This isn't because I'm being literal. It's because there is a documented phenomenon of women who are extremely devoted to their spouses (which can be a good thing!) being less happy in retirement because they have less of a community and spend a lot of time taking care of spouses. I don't mean to make too big of a deal about this--I don't think that it should be OP's primary consideration--but statistically speaking married women who are retired are not happier. |
I definitely can't tell you what this will look like logistically, but I think you're in a good position. You might be in a better position (financially, that is) if you wait until your husband's salary increases as expected. But on the other hand, I think you will find a way to be comfortable now, and staying half-heartedly in a marriage just to get a higher alimony isn't great for anyone's mental health. Plus your kids are young now and will adjust quickly.

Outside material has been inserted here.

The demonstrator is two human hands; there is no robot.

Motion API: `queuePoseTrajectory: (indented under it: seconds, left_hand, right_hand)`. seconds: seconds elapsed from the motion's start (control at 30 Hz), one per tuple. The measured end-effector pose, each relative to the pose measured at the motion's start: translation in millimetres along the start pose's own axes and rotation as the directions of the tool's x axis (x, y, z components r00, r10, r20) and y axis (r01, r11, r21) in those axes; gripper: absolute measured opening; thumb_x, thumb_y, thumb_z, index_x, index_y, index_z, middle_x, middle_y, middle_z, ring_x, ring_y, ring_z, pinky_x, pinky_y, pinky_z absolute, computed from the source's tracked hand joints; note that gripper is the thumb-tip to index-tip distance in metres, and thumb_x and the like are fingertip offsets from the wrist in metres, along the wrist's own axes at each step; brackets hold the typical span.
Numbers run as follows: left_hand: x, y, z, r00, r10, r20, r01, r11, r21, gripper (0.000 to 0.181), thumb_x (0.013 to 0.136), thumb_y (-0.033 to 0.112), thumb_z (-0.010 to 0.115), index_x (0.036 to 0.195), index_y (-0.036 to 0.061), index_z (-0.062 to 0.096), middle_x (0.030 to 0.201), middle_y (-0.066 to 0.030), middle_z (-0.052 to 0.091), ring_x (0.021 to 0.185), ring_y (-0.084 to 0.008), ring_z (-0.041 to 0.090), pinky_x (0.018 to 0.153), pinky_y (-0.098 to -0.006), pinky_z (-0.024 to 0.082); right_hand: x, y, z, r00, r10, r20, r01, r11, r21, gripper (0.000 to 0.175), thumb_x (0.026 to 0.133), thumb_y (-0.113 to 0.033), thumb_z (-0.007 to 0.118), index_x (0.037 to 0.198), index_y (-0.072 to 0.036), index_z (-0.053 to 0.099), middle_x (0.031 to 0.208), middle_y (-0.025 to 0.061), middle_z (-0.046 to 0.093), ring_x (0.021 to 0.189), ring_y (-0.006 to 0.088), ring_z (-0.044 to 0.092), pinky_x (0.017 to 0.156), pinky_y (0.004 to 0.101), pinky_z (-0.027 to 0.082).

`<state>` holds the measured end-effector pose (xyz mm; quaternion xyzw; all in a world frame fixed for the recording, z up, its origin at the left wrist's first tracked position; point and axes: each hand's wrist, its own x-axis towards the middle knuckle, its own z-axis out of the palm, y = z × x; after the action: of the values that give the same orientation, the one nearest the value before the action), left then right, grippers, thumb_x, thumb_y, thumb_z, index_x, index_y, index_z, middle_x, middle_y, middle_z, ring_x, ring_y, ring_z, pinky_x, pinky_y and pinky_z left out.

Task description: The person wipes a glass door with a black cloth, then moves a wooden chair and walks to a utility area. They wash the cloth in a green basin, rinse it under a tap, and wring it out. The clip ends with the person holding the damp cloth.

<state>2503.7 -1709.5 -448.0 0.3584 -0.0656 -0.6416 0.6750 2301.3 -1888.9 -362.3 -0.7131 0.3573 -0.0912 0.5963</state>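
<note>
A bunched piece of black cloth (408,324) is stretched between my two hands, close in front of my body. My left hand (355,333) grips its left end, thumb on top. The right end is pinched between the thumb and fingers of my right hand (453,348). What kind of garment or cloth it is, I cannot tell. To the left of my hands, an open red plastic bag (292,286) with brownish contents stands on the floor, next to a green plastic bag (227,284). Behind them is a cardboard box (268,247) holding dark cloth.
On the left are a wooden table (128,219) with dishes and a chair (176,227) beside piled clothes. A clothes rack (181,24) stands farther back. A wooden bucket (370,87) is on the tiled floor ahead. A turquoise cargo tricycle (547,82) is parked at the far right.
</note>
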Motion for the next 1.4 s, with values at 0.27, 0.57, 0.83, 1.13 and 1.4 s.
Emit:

Like the PP, I suspect that your brain is just scrambling to make sure that you'll be OK. And that's totally normal. I whole-heartedly believe you will be OK whatever you decide. You obviously have a good head on your shoulders. I know it feels like flying blind without knowing what the day to day of divorce would be, but you have all the relevant appointments lined up, or you will soon. Just remember, you don't need to decide anything today. This spurt of energy may pass and you find that you just want to cocoon. |
He's done everything "right" for the situation.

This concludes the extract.